45. Bölüm : YENİ

En başından başla
                                    

Efekan güldü. "Eskiden olsa, ne pahasına olursa olsun seni korurdum. Senin arkanda dururdum ve seni anlardım! Bak ne haldeyiz.." Bu gülüşünün altında acı gözyaşları vardı ama Efekan onları bize göstermiyordu.

"Eğer gerçekten beni öldürmek istiyorsan..." diye başladı Ali söze. "Bekleme, vur beni."

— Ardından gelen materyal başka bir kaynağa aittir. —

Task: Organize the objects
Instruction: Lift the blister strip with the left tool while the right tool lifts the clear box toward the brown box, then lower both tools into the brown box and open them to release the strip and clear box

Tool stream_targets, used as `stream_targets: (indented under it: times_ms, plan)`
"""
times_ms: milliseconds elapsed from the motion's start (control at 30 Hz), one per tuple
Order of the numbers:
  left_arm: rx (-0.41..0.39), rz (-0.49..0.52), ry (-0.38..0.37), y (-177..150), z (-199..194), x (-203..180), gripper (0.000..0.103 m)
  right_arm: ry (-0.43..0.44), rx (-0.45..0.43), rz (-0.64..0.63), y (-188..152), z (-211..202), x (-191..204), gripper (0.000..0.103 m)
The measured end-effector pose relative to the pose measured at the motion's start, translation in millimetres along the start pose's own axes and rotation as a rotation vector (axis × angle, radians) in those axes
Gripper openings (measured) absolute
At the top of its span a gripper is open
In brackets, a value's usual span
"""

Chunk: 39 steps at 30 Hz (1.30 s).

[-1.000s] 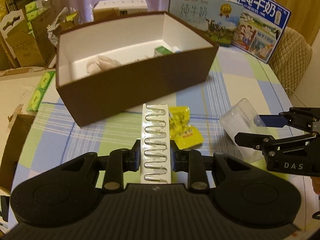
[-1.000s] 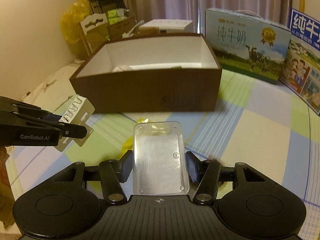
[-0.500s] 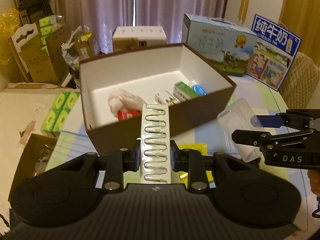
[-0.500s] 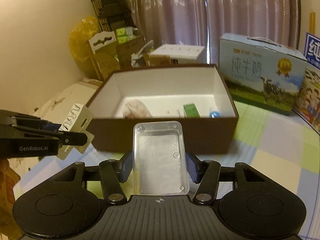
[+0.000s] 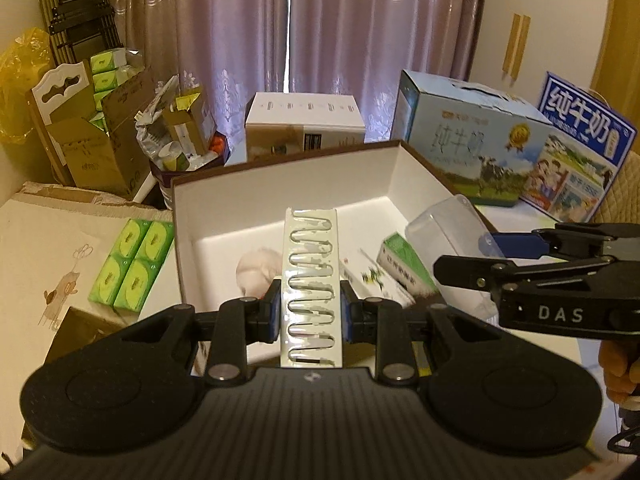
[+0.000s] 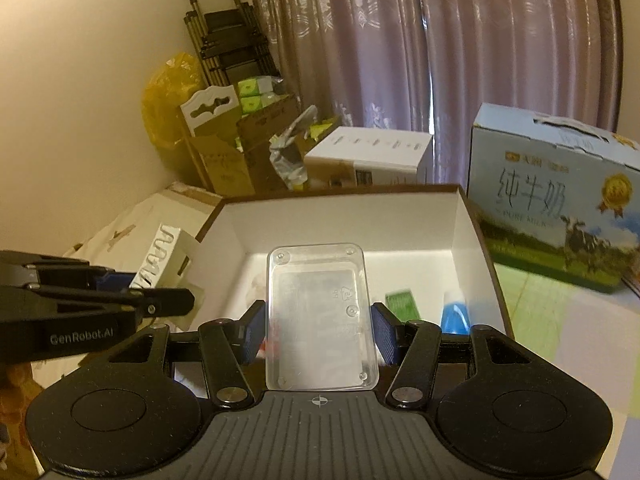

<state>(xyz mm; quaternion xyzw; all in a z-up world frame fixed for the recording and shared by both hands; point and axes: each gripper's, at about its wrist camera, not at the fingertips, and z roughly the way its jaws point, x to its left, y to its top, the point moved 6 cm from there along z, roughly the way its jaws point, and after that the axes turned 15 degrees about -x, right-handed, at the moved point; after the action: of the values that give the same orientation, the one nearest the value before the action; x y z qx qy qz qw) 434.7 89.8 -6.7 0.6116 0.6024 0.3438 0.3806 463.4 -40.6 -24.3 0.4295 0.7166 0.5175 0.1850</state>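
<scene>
My left hand-held gripper point(image 5: 311, 314) is clamped on a flat white blister strip point(image 5: 311, 280) with ribbed foil pockets, at frame centre. My right hand-held gripper point(image 6: 318, 330) is closed on a clear rigid plastic case point(image 6: 320, 316) with rounded corners. Both items hang above the open brown box point(image 6: 486, 248); its smooth white interior lies behind them, with free floor at upper centre.
</scene>
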Motion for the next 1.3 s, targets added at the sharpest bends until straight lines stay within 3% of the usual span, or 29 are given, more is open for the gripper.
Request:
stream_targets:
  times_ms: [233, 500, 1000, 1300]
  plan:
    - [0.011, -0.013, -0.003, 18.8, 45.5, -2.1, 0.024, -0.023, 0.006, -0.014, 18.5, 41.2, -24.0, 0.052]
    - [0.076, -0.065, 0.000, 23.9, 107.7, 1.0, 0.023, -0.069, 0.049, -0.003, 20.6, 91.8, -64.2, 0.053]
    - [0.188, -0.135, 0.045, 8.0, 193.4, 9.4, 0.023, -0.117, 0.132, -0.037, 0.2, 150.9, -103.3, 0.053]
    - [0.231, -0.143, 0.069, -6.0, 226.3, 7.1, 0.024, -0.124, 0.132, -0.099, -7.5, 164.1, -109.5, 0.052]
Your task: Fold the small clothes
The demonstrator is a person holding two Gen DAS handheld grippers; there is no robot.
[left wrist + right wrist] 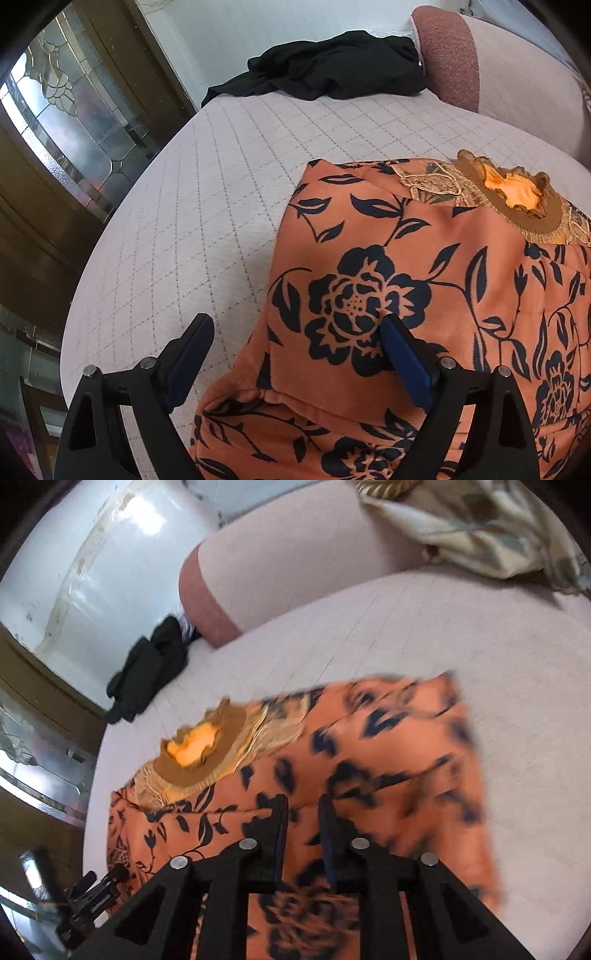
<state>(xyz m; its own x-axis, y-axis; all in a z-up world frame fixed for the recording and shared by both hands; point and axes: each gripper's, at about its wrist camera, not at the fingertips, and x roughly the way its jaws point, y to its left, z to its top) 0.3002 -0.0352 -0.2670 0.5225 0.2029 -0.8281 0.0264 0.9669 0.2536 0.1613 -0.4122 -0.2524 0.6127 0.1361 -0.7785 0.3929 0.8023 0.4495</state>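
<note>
Bed (192, 192) with pale quilted cover carries everything; bolster (452, 55) at far end, black garment (332, 66) heaped beside it, well clear of work area. Patterned cushion (480, 528) off in far corner, irrelevant.

Orange floral garment (424, 277) spread near front edge of bed, collar (517, 195) pointing away toward bolster, one side already turned in with a crease along left edge.

Left gripper (295, 354): jaws wide apart, straddling left fold edge, one blue pad over cloth, other over bare cover. Nothing pinched.

Right gripper (303, 834): jaws nearly together over lower middle of garment; cloth blurred there, so whether a layer is pinched cannot be told.

Likely step: bring hem up toward collar. To do well:
- bite both layers at corner, not top layer only
- match grip points left and right so fold line runs square
- lift low, drag flat, avoid bunching collar trim
- release only once edges align
</note>
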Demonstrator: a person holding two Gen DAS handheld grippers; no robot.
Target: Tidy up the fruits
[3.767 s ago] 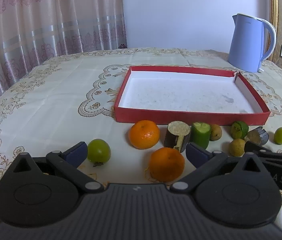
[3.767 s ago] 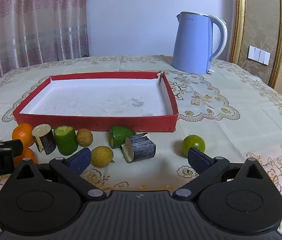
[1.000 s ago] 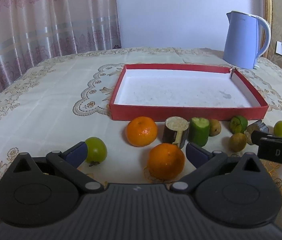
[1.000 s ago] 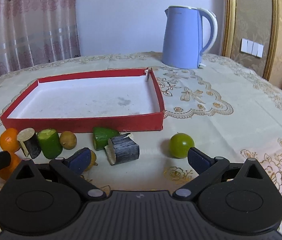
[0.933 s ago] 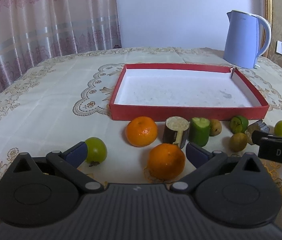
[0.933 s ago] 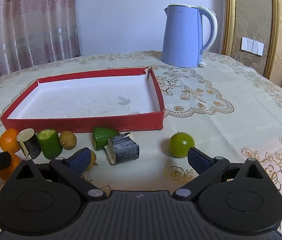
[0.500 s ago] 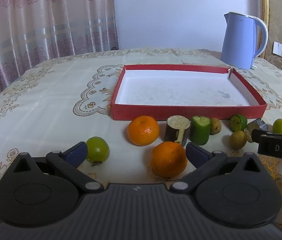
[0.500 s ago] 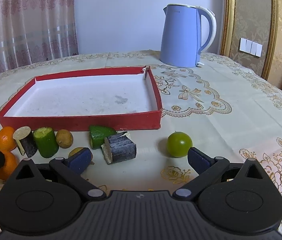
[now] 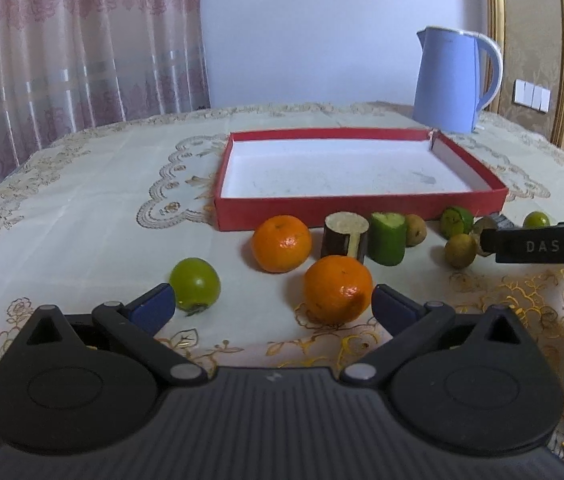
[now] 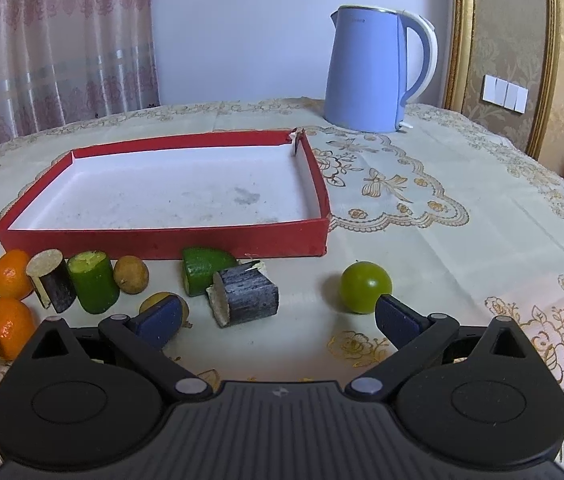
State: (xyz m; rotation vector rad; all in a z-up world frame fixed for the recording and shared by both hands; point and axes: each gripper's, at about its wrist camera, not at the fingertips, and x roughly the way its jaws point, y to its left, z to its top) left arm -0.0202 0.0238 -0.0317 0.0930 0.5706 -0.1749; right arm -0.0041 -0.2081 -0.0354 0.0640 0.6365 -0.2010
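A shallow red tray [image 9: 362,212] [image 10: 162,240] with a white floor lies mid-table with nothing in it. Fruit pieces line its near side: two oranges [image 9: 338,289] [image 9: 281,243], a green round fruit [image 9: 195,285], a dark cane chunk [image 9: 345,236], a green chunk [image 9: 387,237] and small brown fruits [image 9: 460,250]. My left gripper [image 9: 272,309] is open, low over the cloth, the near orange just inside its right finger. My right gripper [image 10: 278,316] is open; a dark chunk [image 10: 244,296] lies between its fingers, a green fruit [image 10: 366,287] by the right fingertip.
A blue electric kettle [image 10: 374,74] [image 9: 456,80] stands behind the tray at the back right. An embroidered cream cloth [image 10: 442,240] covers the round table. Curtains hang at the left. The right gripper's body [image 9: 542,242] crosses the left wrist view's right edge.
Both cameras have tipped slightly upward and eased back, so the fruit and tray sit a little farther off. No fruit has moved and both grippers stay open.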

"Yok arkadaş, sen gel buna yeni kimlik ayarla, bunu hapisten kaçır sonra bu böyle yapsın! Boşuna mı uğraştım lan ben o kadar?" diye söylendi Uzay ama Ali onu takmıyordu.

"Yemin ettim." dedi Efekan ve silahı Alihan'ın göğüsüne doğrulttu. "Seni öldüreceğim."

Ben ne olduğunu anlamadan silah patladığında sıçramıştım. Korkulu gözlerle karşımdaki manzaraya baktığımda, Efekan'ın silah tutan kolunun havada olduğunu gördüm. Alihan o sıra kolunu tutuyordu Efekan'ın. Büyük ihtimalle onu engellemeye çalışmıştı.

Uzay aralarına girdiğinde silahı alıp kendi beline yerleştirdi ve Efekan'a döndü. Onu omuzlarından tutarak koltuğa oturttu. "Sen otur bir sakinleş önce."

Fazla sessizdi. Efekan oturuyor sesini çıkarmıyordu. Ali ise bana bakıyordu ama ben ona değil, Koray'a bakıyordum.

O ne hissediyordu? Üç sene önce dostu tarafından vurulmuştu ve ölümden dönmüştü. Şimdi o eski dostu karşısında kanlı canlı duruyordu. Nasıl hissediyordu?

"Alihan Karalı artık yok." dedi Uzay. "Alkan Kalaça var. Onu da beğenmiyorsanız bu benim sorunum değil fakat bir sorunumuz var."

"Ne?" diye sordu Efe.

"Kalacak bir yeri yok."

"Sokakta kalsın?" dedi Efe ters ters. "Bir de buna evimizi mi açalım?"

Uzay bana baktı. "Leyla ile birlikte burada mı yaşıyorsun?"

"Evet." dedim kısaca.

"Burada kalmayacak herhalde?" diye atladı Efekan. "Siktirsin gitsin."

"Kardeşim sen mi bu evde yaşıyorsun?" diye sordu Uzay. "Sevdiği kadına soruyorum ben." Daha sonra bana döndü ve kaşlarını kaldırdı. "Alkan'ı evinde barındırır mısın?"

Gözlerim onunla buluştu. Ela gözleri tüm çıplaklığıyla bana bakarken ben yutkunmuştum. Bu kadar duygulu bakmasına gerek yoktu...

"Barındırmam." dedim. Tavrım netti.

"Karşı evinizde oturan, grubumdan bir kadın var. Adı Rüya. Son çare Alkan'ı oraya yerleştireceğim. Son kararın mı?" Beni kıskandırmaya çalışıyordu aklı sıra ama umurumda değildi. Alihan istiyorsa tüm kadınlarla yaşasın, ilgilenmiyordum.

Omuz silktim. "Keyfin nasıl isterse. Sonuçta Alkan emirlerine uyan uslu bir yavru köpek gibi duruyor orada." dedim aşağılayıcı bir tavırla. "Sesini çıkarmayacaktır."

Gülümsedi. Bu sözümle gülümsedi Ali.

Hasta piç.

"Eski evi ne için duruyor?" diye sordu Leyla ilk kez konuşarak.

"Hatırladığım kadarı ile orası buradan iki saat uzakta?" dedi Uzay. "Teşkilatımın yakınında olması gerekiyor. En yakın ev buradakiler."